Josef Willroider

Josef Willroider


wurde 1838 in Villach geboren, erlernte das Tischlerhandwerk in der Werkstatt seines Vaters und nahm Zeichenunterricht bei den Villacher Landschaftsmalern Canciani und Rumpold. Er ging schon früh nach München (1860) um sich weiter zu bilden und dann nach Düsseldorf (1866-1889).

Danach, bis zu seinem Tod 1915, wieder in München. Er lebte und arbeitete zusammen mit seinem Bruder Ludwig und ließ sich von ihm auch künstlerisch beeinflussen. Für beide galt, neben der Münchner Schule des Landschaftsimpressionismus, die französische Schule von Barbizon als jene Quelle, aus der sie ihre wichtigsten künstlerische Impulse bezogen haben.

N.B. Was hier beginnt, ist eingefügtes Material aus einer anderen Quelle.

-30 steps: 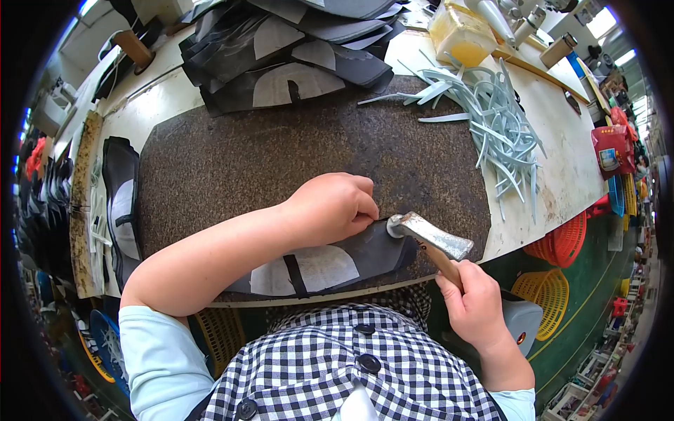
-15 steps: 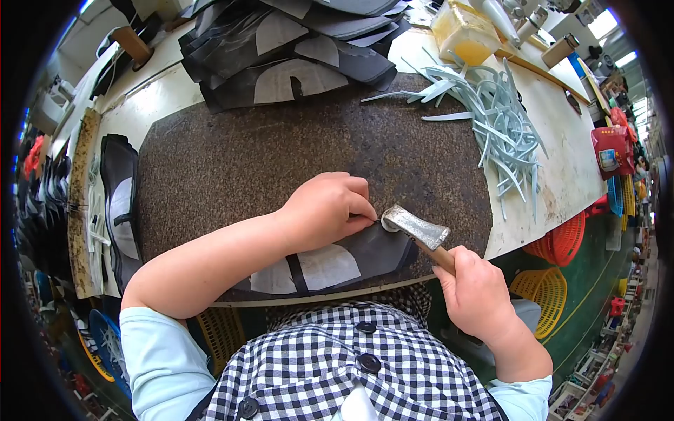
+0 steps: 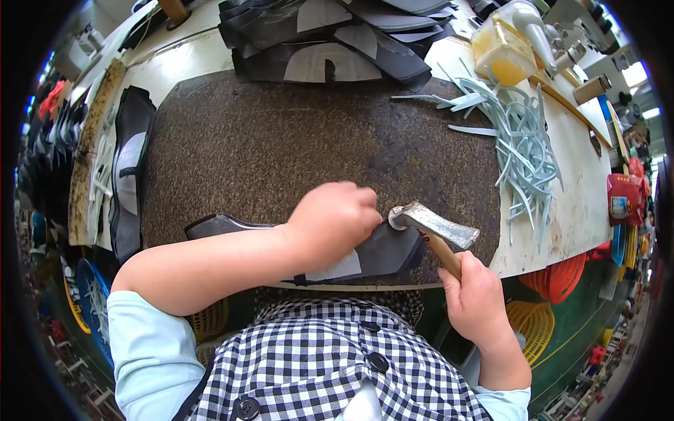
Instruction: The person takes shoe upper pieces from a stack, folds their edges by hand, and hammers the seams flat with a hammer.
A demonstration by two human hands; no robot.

Seine Naturstudien „nahmen in ihrer skizzenhaften Leichtigkeit manche Praktiken des reifen Impressionismus voraus“ (Otto Demus).

Bevorzugter Aufenthalt der beiden Brüder war Bernried am Starnberger See, in den Sommermonaten auch Viktring bei Klagenfurt, womit sie ständigen Kontakt zu ihrer Kärntner Heimat behielten.

Josef Willroider vermachte testamentarisch den ganzen künstlerischen Nachlass seiner Geburtsstadt Villach.